Task details - Find the word "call" below. Copy each line that has it.

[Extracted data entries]
_ _ _ _ _ _ _

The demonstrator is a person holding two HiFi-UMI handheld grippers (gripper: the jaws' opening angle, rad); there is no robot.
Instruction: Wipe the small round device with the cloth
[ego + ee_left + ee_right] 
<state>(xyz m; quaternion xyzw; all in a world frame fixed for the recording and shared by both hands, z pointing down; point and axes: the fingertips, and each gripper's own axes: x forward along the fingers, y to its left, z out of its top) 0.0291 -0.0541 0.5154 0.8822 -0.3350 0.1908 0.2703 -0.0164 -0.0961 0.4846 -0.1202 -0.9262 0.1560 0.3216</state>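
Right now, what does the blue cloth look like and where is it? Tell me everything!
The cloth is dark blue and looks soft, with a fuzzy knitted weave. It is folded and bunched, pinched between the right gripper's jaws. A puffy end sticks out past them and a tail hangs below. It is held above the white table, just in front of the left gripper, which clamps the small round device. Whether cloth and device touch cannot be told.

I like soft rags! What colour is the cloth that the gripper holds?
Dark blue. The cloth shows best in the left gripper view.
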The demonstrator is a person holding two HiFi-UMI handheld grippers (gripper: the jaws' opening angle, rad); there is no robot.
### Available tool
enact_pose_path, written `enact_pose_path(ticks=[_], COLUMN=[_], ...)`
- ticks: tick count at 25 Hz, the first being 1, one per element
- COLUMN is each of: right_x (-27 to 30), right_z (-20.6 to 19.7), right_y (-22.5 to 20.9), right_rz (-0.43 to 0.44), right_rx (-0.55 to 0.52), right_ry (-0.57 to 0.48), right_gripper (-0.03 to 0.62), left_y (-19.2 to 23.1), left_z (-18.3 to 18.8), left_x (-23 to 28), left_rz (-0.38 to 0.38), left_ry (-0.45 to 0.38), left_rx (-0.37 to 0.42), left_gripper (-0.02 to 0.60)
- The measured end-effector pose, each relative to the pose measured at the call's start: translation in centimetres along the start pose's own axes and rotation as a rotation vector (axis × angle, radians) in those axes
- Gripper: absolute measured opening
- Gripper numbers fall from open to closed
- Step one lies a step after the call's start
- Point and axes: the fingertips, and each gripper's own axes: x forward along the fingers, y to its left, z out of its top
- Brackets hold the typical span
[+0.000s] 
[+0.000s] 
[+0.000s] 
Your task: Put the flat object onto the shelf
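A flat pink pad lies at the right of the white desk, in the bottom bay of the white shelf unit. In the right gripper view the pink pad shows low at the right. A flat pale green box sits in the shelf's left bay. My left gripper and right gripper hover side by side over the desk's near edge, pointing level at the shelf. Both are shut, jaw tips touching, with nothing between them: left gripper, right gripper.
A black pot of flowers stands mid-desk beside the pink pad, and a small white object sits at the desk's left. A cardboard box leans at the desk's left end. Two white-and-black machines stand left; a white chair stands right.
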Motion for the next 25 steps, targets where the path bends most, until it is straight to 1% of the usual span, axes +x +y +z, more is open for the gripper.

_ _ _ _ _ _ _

Answer to this problem -
- The measured end-effector pose, each relative to the pose measured at the call's start: translation in centimetres along the start pose's own axes and rotation as a rotation vector (axis × angle, radians) in those axes
- Step one lies a step after the call's start

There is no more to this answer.